■ **DATASET EXTRACT**:

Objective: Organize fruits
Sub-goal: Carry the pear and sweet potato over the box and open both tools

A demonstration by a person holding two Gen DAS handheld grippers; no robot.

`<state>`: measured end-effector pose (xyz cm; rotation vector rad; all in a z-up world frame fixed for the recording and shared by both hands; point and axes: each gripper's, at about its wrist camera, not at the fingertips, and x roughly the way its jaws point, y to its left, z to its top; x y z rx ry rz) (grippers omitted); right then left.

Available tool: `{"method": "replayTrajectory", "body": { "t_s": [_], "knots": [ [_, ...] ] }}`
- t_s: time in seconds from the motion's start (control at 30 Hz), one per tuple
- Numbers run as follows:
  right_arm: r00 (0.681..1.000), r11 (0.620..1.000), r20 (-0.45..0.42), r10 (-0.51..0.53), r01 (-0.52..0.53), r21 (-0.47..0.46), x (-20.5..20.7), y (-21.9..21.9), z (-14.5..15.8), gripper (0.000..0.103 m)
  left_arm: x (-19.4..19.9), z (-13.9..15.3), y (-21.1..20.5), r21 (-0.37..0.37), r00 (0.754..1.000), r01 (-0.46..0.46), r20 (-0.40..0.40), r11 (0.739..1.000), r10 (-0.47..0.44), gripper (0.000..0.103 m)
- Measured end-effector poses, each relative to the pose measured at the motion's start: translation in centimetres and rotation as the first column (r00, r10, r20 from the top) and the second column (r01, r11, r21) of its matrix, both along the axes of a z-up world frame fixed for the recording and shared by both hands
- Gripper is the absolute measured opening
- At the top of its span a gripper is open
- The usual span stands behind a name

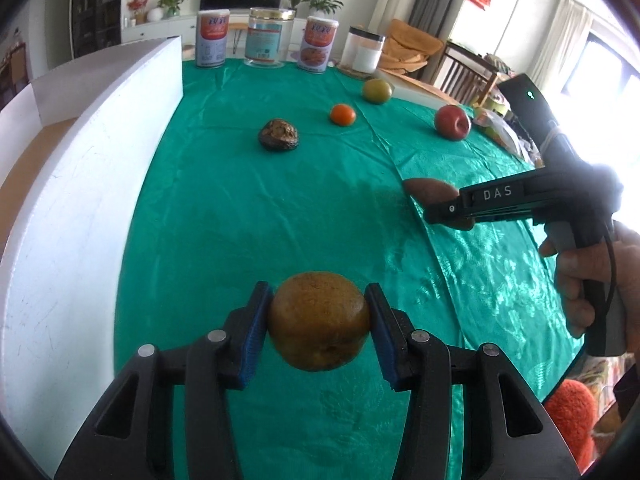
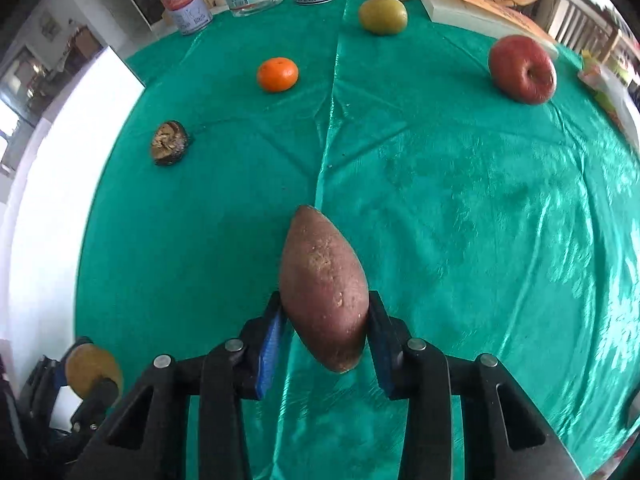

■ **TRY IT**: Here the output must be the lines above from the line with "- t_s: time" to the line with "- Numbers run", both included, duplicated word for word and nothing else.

■ **EXPECTED OUTPUT**:
- t_s: time in seconds from the motion's start (control at 30 Hz), one per tuple
- Numbers run as follows:

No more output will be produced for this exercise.